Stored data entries
********************
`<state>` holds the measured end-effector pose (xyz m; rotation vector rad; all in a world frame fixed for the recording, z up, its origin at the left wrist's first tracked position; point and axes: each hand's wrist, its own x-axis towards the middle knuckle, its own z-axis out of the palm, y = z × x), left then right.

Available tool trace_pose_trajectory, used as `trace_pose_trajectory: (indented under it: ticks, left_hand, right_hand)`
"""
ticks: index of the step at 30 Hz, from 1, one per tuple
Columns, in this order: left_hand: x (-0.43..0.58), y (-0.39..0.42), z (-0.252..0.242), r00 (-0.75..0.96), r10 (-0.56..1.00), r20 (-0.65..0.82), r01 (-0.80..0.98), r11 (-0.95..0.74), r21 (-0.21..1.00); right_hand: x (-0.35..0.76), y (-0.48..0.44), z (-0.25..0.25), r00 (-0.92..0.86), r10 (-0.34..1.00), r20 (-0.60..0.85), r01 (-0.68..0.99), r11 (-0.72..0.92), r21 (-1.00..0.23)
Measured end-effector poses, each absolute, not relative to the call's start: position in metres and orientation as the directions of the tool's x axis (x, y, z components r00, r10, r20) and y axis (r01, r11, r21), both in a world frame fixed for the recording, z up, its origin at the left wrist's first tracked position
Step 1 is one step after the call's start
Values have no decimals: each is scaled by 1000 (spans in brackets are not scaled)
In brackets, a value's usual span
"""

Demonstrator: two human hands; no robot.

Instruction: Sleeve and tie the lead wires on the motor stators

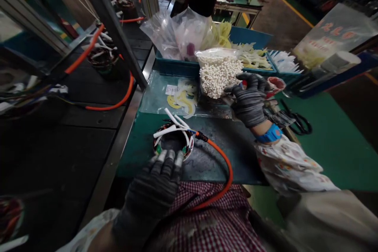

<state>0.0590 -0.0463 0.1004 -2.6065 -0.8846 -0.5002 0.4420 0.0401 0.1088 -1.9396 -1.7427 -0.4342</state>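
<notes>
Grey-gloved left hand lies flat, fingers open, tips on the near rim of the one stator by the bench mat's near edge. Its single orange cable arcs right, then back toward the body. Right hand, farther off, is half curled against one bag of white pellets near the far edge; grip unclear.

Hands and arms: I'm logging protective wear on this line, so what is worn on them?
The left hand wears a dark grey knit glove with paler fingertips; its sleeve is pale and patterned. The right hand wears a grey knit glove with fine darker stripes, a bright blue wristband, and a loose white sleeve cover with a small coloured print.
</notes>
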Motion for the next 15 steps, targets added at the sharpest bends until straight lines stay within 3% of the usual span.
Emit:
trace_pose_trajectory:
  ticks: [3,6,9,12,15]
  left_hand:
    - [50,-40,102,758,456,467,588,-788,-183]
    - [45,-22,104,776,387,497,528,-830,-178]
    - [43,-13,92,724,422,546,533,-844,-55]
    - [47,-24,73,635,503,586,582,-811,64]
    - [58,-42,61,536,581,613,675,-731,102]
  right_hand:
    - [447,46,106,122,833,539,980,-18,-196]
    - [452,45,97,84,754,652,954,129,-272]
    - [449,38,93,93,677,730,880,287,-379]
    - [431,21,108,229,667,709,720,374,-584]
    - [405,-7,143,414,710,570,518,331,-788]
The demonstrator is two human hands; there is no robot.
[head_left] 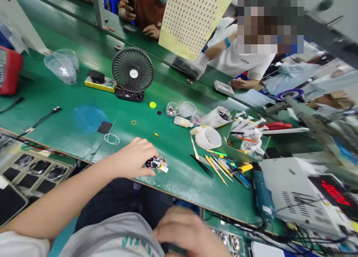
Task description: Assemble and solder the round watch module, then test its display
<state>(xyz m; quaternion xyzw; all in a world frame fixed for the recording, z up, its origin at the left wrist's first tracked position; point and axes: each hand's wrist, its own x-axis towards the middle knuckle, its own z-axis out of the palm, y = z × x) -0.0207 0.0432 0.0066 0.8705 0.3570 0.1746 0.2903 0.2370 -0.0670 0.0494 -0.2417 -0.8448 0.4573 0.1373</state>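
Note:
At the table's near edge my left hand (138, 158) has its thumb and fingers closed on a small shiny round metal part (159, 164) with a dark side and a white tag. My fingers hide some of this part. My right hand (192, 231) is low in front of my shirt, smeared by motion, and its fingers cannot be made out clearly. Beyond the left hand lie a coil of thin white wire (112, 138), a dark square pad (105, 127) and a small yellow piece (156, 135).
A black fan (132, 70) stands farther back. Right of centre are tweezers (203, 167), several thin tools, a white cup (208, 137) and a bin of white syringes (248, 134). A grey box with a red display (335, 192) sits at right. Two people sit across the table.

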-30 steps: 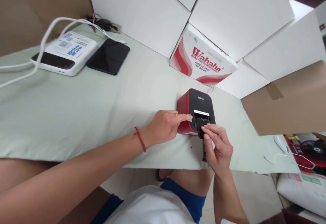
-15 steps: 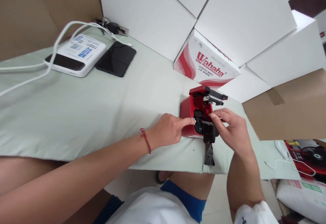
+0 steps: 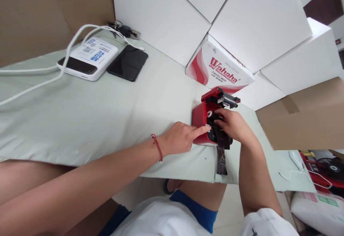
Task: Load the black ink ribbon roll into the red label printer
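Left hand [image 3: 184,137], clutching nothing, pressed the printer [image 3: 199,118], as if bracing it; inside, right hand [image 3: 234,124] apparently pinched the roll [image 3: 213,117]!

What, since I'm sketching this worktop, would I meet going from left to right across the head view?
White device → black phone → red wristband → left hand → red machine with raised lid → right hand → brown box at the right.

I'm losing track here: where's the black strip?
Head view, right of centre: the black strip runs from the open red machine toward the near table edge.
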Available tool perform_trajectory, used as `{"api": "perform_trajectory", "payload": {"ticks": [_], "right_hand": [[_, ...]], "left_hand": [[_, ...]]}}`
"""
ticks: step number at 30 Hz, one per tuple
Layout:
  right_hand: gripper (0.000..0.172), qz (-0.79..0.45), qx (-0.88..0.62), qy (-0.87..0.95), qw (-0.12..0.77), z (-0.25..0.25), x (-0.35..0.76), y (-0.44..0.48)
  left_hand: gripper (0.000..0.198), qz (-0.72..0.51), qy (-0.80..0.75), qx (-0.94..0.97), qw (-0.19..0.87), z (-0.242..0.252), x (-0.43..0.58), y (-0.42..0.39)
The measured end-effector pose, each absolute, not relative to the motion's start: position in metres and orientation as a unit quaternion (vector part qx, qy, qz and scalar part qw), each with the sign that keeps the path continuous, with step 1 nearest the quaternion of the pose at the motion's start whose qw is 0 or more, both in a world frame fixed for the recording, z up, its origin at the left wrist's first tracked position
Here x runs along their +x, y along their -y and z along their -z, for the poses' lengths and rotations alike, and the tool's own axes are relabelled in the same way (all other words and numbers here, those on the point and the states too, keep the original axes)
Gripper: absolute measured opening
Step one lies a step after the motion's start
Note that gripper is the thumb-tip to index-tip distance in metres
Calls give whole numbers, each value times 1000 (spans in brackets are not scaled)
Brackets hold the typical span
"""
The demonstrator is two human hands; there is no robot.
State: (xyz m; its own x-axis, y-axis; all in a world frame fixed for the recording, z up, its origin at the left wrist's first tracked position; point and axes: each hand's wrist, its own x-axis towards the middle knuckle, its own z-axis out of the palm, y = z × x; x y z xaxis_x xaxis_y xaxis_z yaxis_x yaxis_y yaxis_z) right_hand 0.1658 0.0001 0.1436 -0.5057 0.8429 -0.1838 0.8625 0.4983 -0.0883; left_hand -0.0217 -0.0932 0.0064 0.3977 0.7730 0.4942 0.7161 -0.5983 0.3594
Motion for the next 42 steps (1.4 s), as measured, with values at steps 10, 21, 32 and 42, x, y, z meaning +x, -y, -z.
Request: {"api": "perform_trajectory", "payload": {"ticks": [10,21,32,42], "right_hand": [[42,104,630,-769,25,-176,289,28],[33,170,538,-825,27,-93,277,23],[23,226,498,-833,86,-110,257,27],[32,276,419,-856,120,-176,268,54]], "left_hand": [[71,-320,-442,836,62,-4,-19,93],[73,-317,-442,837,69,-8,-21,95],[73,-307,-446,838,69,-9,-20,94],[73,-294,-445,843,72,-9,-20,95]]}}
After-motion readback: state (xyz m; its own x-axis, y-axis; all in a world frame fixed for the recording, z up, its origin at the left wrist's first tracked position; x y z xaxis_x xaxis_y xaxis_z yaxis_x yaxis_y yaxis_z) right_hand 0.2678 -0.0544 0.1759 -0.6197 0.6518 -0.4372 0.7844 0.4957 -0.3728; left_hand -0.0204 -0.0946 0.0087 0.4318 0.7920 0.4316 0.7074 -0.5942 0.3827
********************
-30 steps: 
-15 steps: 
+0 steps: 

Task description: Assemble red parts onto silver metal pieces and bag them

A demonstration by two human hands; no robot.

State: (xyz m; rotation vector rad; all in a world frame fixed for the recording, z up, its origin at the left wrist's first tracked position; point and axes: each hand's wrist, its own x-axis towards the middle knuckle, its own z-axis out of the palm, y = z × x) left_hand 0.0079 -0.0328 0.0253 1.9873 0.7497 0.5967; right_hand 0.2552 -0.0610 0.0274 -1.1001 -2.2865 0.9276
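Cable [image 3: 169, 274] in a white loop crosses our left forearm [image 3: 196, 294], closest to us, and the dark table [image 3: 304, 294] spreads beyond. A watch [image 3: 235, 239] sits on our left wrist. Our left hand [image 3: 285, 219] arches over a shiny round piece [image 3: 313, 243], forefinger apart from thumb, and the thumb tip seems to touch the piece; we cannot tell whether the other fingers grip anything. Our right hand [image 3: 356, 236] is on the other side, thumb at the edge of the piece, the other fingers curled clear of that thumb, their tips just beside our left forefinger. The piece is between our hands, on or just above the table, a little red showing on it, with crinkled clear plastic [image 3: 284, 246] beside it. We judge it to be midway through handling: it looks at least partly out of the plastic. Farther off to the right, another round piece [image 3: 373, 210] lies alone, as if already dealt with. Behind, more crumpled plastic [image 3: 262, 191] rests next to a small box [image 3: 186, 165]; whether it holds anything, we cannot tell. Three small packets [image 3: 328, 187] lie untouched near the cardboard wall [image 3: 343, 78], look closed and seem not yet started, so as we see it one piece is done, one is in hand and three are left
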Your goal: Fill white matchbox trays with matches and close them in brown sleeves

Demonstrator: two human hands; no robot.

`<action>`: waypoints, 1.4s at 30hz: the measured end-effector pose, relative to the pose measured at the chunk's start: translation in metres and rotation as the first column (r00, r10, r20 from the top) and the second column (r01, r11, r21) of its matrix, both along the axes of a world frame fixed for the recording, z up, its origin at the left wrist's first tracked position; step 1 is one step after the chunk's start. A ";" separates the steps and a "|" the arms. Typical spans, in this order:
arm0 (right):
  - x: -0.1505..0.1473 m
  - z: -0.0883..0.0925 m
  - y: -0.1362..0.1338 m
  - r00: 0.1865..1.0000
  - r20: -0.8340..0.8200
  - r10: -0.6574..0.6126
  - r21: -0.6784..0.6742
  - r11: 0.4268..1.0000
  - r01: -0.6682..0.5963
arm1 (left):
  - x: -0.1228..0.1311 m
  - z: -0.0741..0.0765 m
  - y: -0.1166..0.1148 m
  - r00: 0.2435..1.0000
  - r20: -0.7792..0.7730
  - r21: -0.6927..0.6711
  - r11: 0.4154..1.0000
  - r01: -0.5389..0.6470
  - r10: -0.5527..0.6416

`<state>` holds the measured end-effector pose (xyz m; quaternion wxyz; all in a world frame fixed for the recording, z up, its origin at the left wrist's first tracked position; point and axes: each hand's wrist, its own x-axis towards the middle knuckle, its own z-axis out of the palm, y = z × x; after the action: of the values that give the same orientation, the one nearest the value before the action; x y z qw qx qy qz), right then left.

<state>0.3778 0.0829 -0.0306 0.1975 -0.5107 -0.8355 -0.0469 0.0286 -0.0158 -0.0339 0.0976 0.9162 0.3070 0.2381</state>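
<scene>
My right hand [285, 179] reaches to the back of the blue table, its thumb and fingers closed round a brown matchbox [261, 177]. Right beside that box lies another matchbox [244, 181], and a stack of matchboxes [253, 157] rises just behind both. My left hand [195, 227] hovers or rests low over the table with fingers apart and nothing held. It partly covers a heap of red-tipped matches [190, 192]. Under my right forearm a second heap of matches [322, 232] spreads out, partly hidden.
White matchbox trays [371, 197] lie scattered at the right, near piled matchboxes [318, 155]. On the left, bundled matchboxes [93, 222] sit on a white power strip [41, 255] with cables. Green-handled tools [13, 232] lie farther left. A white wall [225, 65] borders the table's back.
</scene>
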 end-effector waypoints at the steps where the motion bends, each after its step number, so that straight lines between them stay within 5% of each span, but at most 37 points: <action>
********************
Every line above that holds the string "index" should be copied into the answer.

◆ FINISHED EXERCISE:
ticks: index of the step at 30 Hz, from 1, one per tuple
Note that gripper is the thumb-tip to index-tip distance in metres

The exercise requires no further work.